2022 saw the launch and first steps of implementation of the Domestic Sourcing Initiative (DSI). Originally under the umbrella of the Plant Based Foods Association (PBFA), the trade organization representing the U.S. plant-based foods industry, the DSI is now an initiative of the Plant Based Foods Institute (PBFI), a 501(c)3 sister non-profit organization created in 2022 with a broad mandate to drive change towards a more plant-based, regenerative, and equitable food system.
This year, the activities of PBFI’s DSI included:
- Domestic sourcing pilot projects
- Presentations at trade shows and conferences
- Direct presentations to plant-based foods companies
- Direct presentations to agriculture organizations and educational institutions
- Publicity in the form of press articles, videos, blog posts, and social media content
- Partnerships with allied organizations
- Research on the landscape of plant-based ingredients and products
Built on the outcomes of these activities, PBFI is creating a plan to scale the DSI to drive meaningful change in the North American food system, a transition from resource-intensive animal agriculture to more efficient production of plant-based food for people.
Domestic Sourcing Pilot Projects
The DSI worked with four plant-based food companies that have identified domestic sourcing as key to their long-term success:
Oatly: As part of its U.S. expansion plan, Sweden-based Oatly has identified the need to source oats from U.S. growers to supply its expanding network of U.S. manufacturing facilities. Oatly is recruiting farmers in the American upper Midwest to grow oats using regenerative principles, including the use of no-till cover crops, expansion of cash crop rotations, and the elimination of glyphosate. The enrolled farmers had generally been using GMO soy and corn cropping systems and were selling their crops into the commodity stream. The majority of the crops were going to animal feed and ethanol production. Now, with Oatly as a buyer, the farmers are growing food for direct human consumption and have the security of contracts, giving them more predictable revenue and improved credit with their lenders.
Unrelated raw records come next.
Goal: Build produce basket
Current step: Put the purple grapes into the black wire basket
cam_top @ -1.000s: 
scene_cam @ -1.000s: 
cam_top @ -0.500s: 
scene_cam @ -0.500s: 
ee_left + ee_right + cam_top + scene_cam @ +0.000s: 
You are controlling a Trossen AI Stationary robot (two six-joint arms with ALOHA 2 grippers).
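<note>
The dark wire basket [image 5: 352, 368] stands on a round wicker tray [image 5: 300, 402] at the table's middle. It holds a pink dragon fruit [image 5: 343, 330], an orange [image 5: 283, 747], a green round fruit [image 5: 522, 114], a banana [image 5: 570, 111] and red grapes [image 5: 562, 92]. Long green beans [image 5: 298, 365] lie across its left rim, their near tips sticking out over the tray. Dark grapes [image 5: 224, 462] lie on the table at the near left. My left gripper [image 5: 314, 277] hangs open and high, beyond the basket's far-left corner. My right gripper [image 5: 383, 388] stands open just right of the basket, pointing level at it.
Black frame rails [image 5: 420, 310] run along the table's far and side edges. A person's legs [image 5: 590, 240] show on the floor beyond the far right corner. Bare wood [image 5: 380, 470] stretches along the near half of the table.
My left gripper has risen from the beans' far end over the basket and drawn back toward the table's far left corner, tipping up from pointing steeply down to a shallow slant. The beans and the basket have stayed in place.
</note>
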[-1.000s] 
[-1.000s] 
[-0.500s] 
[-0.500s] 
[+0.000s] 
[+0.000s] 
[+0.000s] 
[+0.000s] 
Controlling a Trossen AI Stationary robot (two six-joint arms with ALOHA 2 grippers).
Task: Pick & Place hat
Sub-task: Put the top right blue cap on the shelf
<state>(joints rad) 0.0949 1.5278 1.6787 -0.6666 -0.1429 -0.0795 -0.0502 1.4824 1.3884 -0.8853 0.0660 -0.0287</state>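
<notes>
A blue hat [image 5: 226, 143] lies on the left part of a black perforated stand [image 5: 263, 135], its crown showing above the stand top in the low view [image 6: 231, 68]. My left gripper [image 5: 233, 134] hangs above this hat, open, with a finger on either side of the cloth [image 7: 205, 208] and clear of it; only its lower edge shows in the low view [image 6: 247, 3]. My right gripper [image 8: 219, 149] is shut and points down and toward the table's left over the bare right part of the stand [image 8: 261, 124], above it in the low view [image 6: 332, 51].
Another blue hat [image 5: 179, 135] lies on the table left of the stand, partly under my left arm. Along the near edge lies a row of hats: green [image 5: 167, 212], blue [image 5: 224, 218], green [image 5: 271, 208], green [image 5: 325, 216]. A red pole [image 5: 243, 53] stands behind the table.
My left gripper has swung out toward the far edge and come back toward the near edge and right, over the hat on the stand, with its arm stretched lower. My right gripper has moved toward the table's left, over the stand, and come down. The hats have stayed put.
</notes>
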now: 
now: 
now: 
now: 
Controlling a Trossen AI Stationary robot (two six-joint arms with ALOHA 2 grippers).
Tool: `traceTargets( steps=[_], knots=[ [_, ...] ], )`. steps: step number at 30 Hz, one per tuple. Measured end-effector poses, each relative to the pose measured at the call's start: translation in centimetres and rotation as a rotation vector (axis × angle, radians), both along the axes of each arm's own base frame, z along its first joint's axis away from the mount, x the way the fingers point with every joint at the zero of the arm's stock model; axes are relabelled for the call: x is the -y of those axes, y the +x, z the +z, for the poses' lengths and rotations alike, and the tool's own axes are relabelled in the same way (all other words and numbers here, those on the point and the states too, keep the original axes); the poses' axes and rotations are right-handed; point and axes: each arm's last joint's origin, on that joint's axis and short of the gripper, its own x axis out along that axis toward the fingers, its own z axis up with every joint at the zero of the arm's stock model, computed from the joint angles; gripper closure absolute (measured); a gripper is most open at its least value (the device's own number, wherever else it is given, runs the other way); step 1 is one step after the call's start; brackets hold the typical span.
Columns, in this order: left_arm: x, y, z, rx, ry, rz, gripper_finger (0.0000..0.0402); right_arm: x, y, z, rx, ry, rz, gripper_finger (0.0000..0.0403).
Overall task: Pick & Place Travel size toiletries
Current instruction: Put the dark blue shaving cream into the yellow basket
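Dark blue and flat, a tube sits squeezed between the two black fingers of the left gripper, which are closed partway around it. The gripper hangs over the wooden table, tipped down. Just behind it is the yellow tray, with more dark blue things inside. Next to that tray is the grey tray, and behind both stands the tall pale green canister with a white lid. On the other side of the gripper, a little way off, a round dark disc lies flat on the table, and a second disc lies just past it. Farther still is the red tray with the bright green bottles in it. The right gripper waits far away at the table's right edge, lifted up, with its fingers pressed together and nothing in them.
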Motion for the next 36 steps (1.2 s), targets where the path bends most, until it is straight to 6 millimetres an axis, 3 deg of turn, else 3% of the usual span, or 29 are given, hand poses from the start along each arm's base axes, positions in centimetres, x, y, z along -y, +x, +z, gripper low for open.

In addition, these growers are becoming more profitable as their soil health improves and they reduce purchases of synthetic nitrogen fertilizers and pesticides, the direct result of following the agronomic methods specified in Oatly’s contracts. PBFI is working closely with Oatly to collect and report data on the outcomes of this program and earlier this year filmed a video at the farm of participating Iowa grower Plagge Farms showcasing this important initiative.
Upton’s Naturals: The Chicago-based company had been importing its primary ingredient, wheat gluten, from Australia, which offered better prices—including the cost of shipping to the U.S.—while still meeting stringent quality specifications. Australia carried the advantage of its proximity to East Asian markets for sourcing the critical wheat starch byproduct of the gluten manufacturing process. In contrast, the U.S. market for wheat starch is more limited, putting domestic manufacturers at a significant disadvantage. However, during the global COVID-19 pandemic, the cost of shipping ocean freight from Australia to U.S. west coast ports rose tenfold, and suddenly, there was a strong need to reconsider the viability of domestic suppliers. Around this time, a Kansas biofuels company had recently purchased a facility that included wheat gluten production equipment and was looking to enter the food ingredients business. As part of their process, they could divert the wheat starch byproduct to their ethanol production, enabling them to sell gluten at prices competitive with pre-COVID imports. Upton’s Naturals, on the hunt for domestic options, immediately saw this advantage and was able to end its dependence on imported wheat gluten. Now, with Upton’s Naturals as a buyer, the Kansas wheat farmers in the program are growing food for human consumption, diversifying their businesses. PBFI is working closely with Upton’s Naturals to report on the outcomes of this program and filmed a video at the farm of Kansas wheat grower Eric Moden, showcasing this important example of a domestic sourcing solution.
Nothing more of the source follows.